Although the immune system protects the body by attacking invading “enemies” (pathogens), in some cases, the immune system can mistakenly identify the body’s own cells as the enemy, resulting in autoimmune disease.
The Human Body &
Autoimmune Diseases are those in which the body is attacked by its own specific adaptive immune response. In normal, healthy states, the immune system induces tolerance, which is a lack of an anti-self immune response. However, with autoimmunity, there is a loss of immune tolerance, and the mechanisms responsible for autoimmune diseases include type II, III, and IV hypersensitivity reactions. Autoimmune diseases can have a variety of mixed symptoms that flare up and disappear, making diagnosis difficult.
The causes of autoimmune disease are a combination of the individual’s genetic makeup and the effect of environmental influences, such as sunlight, infections, medications, and environmental chemicals. However, the vagueness of this list reflects our poor understanding of the etiology of these diseases. Except in a very few specific diseases, the initiation event(s) of most autoimmune states has not been fully characterized.
There are several possible causes for the origin of autoimmune diseases and autoimmunity is likely due to several factors. Evidence now suggests that regulatory T and B cells play an essential role in the maintenance of tolerance and prevention of autoimmune responses. The regulatory T cells are especially important for inhibiting auto reactive T cells that are not eliminated during thymic selection and escape the thymus (see T Lymphocytes and Cellular Immunity). In addition, antigen mimicry between pathogen antigens and our own self antigens can lead to cross-reactivity and autoimmunity. Hidden self-antigens may become exposed because of trauma, drug interactions, or disease states, and trigger an autoimmune response. All of these factors could contribute to autoimmunity. Ultimately, damage to tissues and organs in the autoimmune disease state comes as a result of inflammatory responses that are inappropriate; therefore, treatment often includes immunosuppressive drugs and corticosteroids.
Organ-Specific Autoimmune Diseases
Some autoimmune diseases are considered organ specific, meaning that the immune system targets specific organs or tissues. Examples of organ-specific autoimmune diseases include Celiac disease, Graves disease, Hashimoto thyroiditis, type I diabetes mellitus, and Addison disease.
Celiac disease is largely a disease of the small intestine, although other organs may be affected. People in their 30s and 40s, and children are most commonly affected, but celiac disease can begin at any age. It results from a reaction to proteins, commonly called gluten, found mainly in wheat, barley, rye, and some other grains. The disease has several genetic causes (predispositions) and poorly understood environmental influences. On exposure to gluten, the body produces various autoantibodies and an inflammatory response. The inflammatory response in the small intestine leads to a reduction in the depth of the microvilli of the mucosa, which hinders absorption and can lead to weight loss and anemia. The disease is also characterized by diarrhea and abdominal pain, symptoms that are often misdiagnosed as irritable bowel syndrome.

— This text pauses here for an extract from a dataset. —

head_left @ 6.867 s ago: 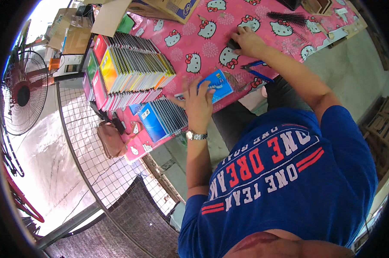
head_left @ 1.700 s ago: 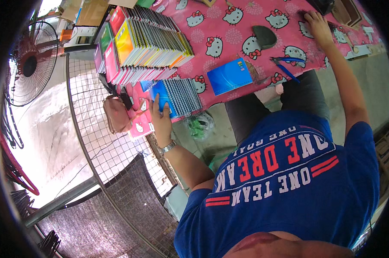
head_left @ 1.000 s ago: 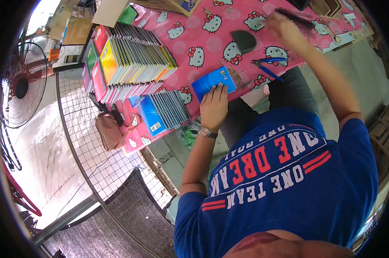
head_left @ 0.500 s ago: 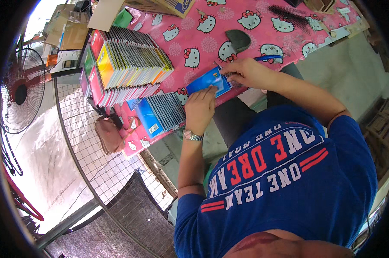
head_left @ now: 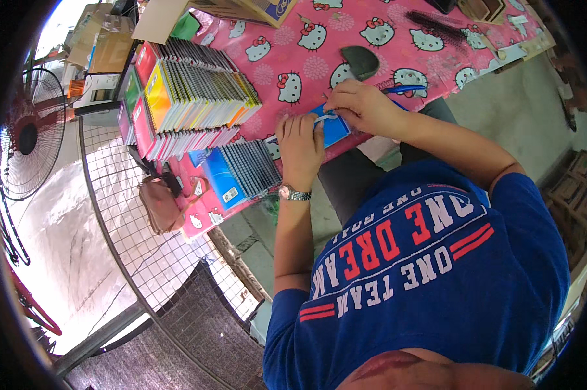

Diagnosis of celiac disease is accomplished from serological tests for the presence of primarily IgA antibodies to components of gluten, the transglutinaminase enzyme, and autoantibodies to endomysium, a connective tissue surrounding muscle fibers. Serological tests are typically followed up with endoscopy and biopsy of the duodenal mucosa. Serological screening surveys have found about 1% of individuals in the United Kingdom are positive even though they do not all display symptoms. This early recognition allows for more careful monitoring and prevention of severe disease.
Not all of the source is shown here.